Dans la conduite autonome, le champ des possibles se réduit pour Uber, plus que jamais dans la tourmente après l’accident ayant coûté la vie à une femme. Si l’entreprise spécialisée dans les VTC a logiquement gelé ses tests après la tragédie, elle devrait prochainement les reprendre. Mais pas dans tous les États au sein desquels il opérait autrefois. Dans un mail adressé aux employés et récupéré par Ars Technica le 23 mai 2018, Uber a annoncé qu’il ne reprendra pas ses expérimentations dans l’Arizona. Ses véhicules étaient, de toute façon, devenus persona non grata.
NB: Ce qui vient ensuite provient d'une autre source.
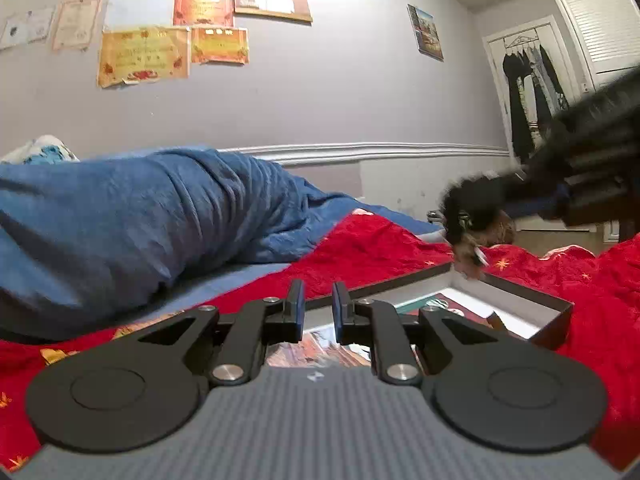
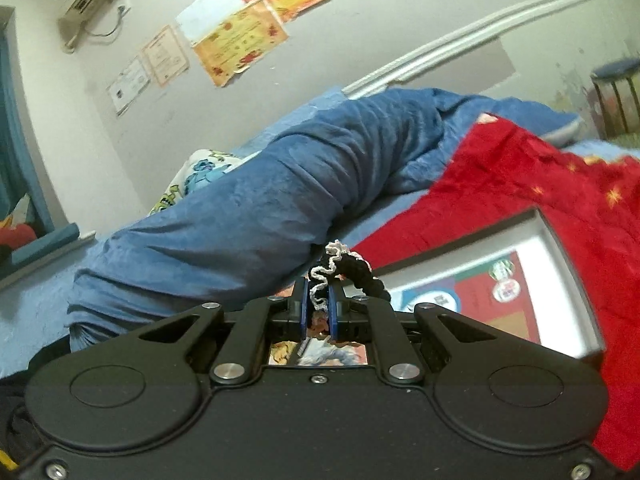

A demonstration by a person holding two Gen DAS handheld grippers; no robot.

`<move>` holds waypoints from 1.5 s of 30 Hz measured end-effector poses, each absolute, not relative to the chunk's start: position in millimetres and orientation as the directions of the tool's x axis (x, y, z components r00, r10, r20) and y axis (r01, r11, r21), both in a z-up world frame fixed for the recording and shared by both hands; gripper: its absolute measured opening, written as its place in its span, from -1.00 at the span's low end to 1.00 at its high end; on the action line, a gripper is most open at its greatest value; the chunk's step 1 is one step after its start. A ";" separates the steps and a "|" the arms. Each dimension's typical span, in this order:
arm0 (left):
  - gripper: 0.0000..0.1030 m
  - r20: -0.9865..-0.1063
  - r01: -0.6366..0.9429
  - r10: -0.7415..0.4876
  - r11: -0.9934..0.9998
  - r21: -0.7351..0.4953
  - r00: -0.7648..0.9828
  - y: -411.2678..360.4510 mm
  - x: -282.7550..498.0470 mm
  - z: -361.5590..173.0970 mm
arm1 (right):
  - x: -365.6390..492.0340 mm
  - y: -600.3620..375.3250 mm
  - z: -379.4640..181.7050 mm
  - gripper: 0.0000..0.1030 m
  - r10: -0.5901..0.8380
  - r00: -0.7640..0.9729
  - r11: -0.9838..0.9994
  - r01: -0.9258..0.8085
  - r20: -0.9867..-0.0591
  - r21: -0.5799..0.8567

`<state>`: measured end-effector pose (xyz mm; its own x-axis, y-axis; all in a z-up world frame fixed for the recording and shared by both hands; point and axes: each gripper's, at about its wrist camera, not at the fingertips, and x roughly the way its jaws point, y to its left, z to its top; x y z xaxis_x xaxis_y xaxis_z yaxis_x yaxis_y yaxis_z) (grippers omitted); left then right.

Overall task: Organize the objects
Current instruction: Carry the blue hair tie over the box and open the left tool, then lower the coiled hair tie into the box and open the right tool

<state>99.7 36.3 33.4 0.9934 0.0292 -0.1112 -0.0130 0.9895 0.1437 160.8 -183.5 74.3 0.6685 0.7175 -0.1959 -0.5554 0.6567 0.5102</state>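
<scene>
Left wrist view: the left gripper (image 1: 318, 304) hangs low over the bed with its jaws slightly spread and nothing between them. Past them, toward 1 o'clock, lies a shallow open box with dark walls and a pale inside (image 1: 554, 322), set on the crinkled red cloth with gold stars (image 1: 380, 248). Coloured printed cards or papers lie flat in the box bottom. At 2 o'clock the right gripper (image 1: 472, 248) reaches in, blurred, with a dark fuzzy bundle hanging from its tip just above the box's far rim. A rolled blue plush blanket (image 1: 140, 208) lies across 9 to 11 o'clock.

Right wrist view: the right gripper (image 2: 318, 304) has its jaws pressed together on a crocheted black-and-white ruffled hair tie (image 2: 340, 270), which stands up from the pinch and curls toward 1 o'clock. The open box (image 2: 572, 264) sits at 2 to 3 o'clock, its printed papers visible, the tie not yet inside.

As a judgement, the task is partway: flat items are already in the box, the hair tie is in hand near it, and lowering and releasing it remains. What else waits outside the box cannot be told.
</scene>
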 end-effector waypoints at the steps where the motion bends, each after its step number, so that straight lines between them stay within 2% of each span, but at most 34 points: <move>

Uber se retire de Phoenix pour renaître de ses cendres

«  Pour être clair, nous ne stoppons pas notre programme de conduite autonome  », prévient Eric Meyhofer. Mais Uber entend concentrer ses efforts à Pittsburgh, où il effectue des tests depuis 2016, et à San Francisco, où se situe son QG. La ville de Sacramento est également évoquée, des discussions étant actuellement en cours avec les parties prenantes. Confiant, Uber vise cet été pour revenir aux affaires. 
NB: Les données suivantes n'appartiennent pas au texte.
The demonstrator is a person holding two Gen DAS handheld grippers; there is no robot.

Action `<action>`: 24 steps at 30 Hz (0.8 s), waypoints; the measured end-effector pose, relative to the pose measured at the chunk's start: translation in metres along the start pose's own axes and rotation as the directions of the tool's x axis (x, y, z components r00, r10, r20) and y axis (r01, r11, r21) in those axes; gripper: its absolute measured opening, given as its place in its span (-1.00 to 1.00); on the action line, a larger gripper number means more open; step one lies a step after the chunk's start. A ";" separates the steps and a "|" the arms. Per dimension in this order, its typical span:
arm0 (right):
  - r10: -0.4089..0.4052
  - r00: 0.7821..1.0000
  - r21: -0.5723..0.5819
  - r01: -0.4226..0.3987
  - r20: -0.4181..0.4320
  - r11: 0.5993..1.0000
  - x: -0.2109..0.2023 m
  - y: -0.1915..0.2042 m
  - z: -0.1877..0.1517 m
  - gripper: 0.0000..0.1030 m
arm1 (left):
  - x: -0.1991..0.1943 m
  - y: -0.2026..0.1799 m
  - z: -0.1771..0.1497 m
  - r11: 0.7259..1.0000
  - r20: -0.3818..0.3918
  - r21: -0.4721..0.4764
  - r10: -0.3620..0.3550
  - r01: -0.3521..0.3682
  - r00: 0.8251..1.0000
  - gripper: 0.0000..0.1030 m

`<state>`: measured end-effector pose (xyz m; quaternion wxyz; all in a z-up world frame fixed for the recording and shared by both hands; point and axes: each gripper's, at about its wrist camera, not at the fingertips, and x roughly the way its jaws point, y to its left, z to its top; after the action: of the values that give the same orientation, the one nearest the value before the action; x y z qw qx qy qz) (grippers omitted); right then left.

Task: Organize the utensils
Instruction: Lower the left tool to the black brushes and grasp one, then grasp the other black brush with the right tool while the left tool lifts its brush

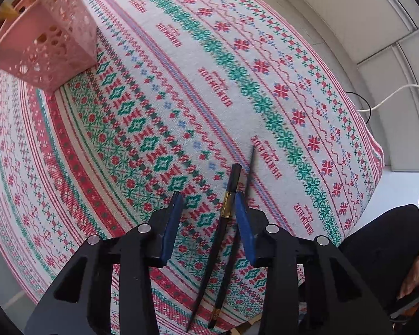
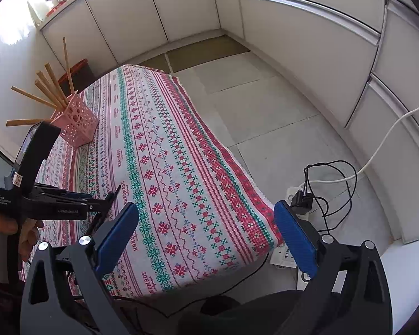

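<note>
Left wrist view: left gripper (image 1: pixel 208 217) pointing down at the patterned cloth (image 1: pixel 159 89) on the tabletop, jaws part-open and astride two black chopsticks (image 1: pixel 223 217) lying on the cloth; right blue pad close to or touching one stick, left pad clear of both, no grip seen. Pink basket (image 1: pixel 46 47) at far left corner, holding wooden chopsticks (image 2: pixel 51 89). Right wrist view: right gripper (image 2: pixel 206 240) above the cloth's near edge, jaws wide apart and empty; white cable (image 2: pixel 388 139) and black cable (image 2: pixel 335 184) on the floor beside.
</note>
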<state>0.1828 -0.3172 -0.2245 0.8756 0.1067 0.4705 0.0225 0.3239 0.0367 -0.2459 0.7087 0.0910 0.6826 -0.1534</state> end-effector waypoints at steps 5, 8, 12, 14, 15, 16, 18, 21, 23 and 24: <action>0.003 1.000 -0.018 -0.003 -0.014 1.000 0.006 0.011 -0.001 0.83 | -0.003 0.018 -0.002 0.998 0.003 -0.002 -0.058 0.058 0.998 -0.32; 0.004 1.000 -0.025 -0.005 -0.027 1.000 0.010 0.016 -0.001 0.83 | -0.004 0.013 -0.008 0.998 0.022 0.059 -0.020 0.019 1.000 -0.27; -0.031 0.998 0.013 0.032 -0.052 0.999 0.018 0.022 0.001 0.83 | -0.001 -0.013 -0.020 0.988 0.073 0.113 0.098 -0.106 0.992 -0.22; -0.048 0.997 0.033 0.050 -0.054 0.998 0.021 0.025 0.002 0.83 | -0.001 -0.021 -0.023 0.982 0.105 0.128 0.123 -0.136 0.987 -0.51; -0.057 0.997 0.040 0.060 -0.056 0.997 0.023 0.027 0.003 0.83 | -0.003 -0.018 -0.023 0.986 0.113 0.112 0.112 -0.124 0.987 -0.72; -0.066 0.996 0.042 0.069 -0.064 0.997 0.026 0.029 0.003 0.83 | -0.004 -0.014 -0.025 0.991 0.113 0.089 0.090 -0.100 0.990 -0.88; -0.087 0.993 0.032 0.089 -0.079 0.995 0.032 0.035 0.005 0.83 | -0.008 -0.003 -0.031 0.997 0.131 0.053 0.054 -0.061 0.990 -0.88; -0.082 0.992 0.004 0.082 -0.091 0.997 0.042 0.058 0.007 0.83 | -0.018 0.016 -0.042 0.997 0.160 0.016 0.074 -0.078 0.984 -0.89; -0.079 0.988 -0.003 0.080 -0.131 0.997 0.056 0.077 0.007 0.83 | -0.030 0.029 -0.050 0.997 0.192 -0.013 0.078 -0.076 0.978 -0.89; -0.085 0.983 -0.014 0.084 -0.165 0.996 0.066 0.088 0.006 0.83 | -0.039 0.036 -0.055 0.997 0.216 -0.032 0.081 -0.076 0.973 -0.89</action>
<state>0.2294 -0.2234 -0.2569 0.8341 0.0814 0.5455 -0.0042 0.2837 0.0925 -0.2129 0.7855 0.0923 0.5988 -0.1263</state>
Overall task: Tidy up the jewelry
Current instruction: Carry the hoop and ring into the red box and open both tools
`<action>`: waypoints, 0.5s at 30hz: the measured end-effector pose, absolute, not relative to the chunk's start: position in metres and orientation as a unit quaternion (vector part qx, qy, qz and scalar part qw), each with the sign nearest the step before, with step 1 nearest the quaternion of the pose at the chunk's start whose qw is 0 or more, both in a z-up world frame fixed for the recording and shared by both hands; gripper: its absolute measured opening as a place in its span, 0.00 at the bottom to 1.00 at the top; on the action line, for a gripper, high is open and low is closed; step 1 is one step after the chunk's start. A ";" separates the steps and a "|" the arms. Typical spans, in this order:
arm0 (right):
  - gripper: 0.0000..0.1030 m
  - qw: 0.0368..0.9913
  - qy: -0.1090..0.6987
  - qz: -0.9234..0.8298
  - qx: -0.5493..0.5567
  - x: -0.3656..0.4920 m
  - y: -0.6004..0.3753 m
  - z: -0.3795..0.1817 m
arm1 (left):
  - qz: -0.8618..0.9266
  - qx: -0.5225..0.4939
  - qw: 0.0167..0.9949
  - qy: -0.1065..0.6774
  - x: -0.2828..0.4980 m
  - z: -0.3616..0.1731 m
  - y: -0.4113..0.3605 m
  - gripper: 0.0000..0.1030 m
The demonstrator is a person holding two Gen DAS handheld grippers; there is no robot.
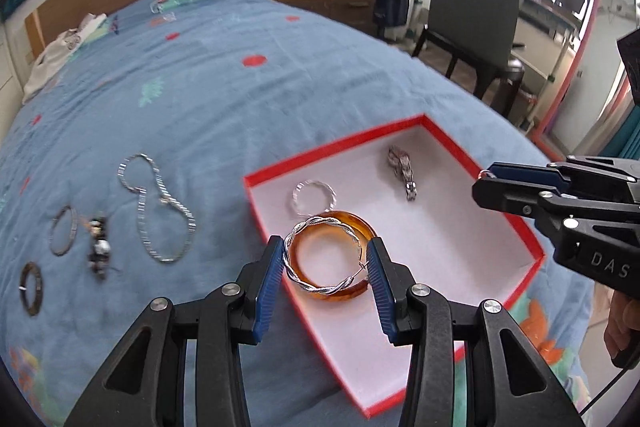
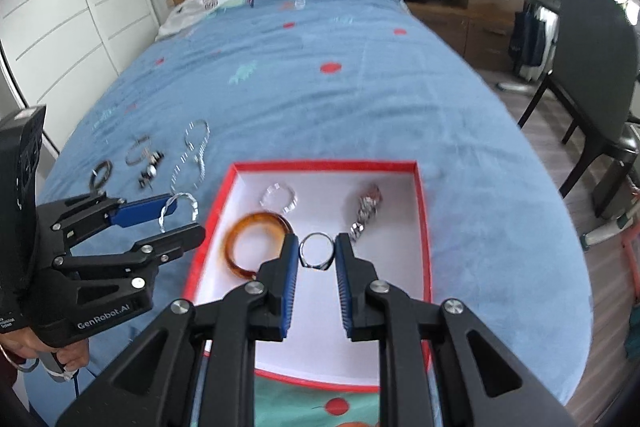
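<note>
Left gripper (image 1: 326, 261) pinches a twisted silver bangle (image 1: 320, 259) across its width, hanging above the red box's (image 1: 532, 231) near corner, over the amber bangle (image 1: 352, 223). Right gripper (image 2: 317, 255) clamps a small silver ring (image 2: 316, 255) above the box floor, directly below. Whether either piece touches the lining: can't tell. Loose pieces on the blue bedspread (image 1: 200, 87) are blurred.

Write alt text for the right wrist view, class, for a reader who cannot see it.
The right gripper pinches a small silver ring above a red-edged box on a blue bed. The box holds an amber bangle, a clear bracelet and a metal watch.
</note>
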State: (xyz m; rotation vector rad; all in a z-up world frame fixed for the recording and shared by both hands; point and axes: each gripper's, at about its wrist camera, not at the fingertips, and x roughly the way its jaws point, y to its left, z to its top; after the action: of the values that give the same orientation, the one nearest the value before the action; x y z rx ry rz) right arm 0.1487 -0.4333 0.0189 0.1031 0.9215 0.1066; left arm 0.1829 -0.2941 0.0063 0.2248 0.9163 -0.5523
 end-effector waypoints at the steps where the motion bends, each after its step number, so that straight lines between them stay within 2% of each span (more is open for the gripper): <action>1: 0.17 0.889 0.452 0.056 0.049 0.154 -0.437 0.011 | -0.262 0.109 0.852 0.441 0.186 0.000 -0.300 0.41; 15: 0.17 0.858 0.505 0.092 0.038 0.181 -0.451 -0.043 | -0.246 0.149 0.832 0.475 0.202 -0.045 -0.325 0.41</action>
State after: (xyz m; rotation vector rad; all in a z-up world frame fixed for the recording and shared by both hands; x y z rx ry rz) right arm 0.1808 -0.4513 -0.0433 0.0792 1.0600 0.1933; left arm 0.2016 -0.3249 -0.0454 0.3163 1.0061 -0.5212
Eric Meyhofer appelle également à une approche plus prudente. Ce que l’on peut aisément comprendre, « Quand nous retournerons sur la route, nous comptons rouler avec des limites pour tester des cas spécifiques en collaboration avec nos équipes de développement hardware et software. Opter pour cette approche va nous permettre de perfectionner la sécurité de nos procédures. Nous allons également utiliser ces deux derniers mois pour renforcer notre capacité de simulation, ce qui nous permettra d’être plus efficient avec l’utilisation de nos données kilométriques. » 

Selon Azcentral, le retrait des opérations à Phoenix va coûter 300 emplois, majoritairement des pilotes de test. Et, bien sûr, beaucoup de temps à Uber dans le développement de ses technologies.